§ **WHAT IS NEEDED**: Retype, word for word, each line between the lines holding "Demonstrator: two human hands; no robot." and "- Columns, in", inclusive, and leave the rest of the data alone.
════════
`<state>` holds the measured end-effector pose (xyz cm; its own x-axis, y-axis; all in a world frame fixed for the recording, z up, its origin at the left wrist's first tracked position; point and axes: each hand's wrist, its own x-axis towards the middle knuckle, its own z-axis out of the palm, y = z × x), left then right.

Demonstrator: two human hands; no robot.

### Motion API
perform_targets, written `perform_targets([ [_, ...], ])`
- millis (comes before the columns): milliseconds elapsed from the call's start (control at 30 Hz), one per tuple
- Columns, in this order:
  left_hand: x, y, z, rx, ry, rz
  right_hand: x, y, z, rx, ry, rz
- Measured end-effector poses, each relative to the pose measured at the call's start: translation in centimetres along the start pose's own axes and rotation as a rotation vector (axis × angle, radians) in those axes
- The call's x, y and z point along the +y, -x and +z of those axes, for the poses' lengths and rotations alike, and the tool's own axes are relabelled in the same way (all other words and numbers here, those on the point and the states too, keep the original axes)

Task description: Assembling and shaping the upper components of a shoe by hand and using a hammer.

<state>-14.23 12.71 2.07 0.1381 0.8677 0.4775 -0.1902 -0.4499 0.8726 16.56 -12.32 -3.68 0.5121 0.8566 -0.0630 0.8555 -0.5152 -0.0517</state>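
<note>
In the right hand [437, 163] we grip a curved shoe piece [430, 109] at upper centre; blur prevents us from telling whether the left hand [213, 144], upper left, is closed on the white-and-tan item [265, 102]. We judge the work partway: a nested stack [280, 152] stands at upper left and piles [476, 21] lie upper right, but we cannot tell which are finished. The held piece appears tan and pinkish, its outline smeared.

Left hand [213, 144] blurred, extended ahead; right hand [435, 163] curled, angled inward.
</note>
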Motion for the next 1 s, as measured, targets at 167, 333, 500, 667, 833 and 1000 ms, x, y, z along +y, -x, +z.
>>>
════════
§ **RESULT OF THE EXERCISE**:
Demonstrator: two human hands; no robot.

### Motion API
perform_targets, written `perform_targets([ [_, ...], ])`
- millis (comes before the columns): milliseconds elapsed from the call's start (control at 30 Hz), one per tuple
- Columns, in this order:

No further work remains on the exercise.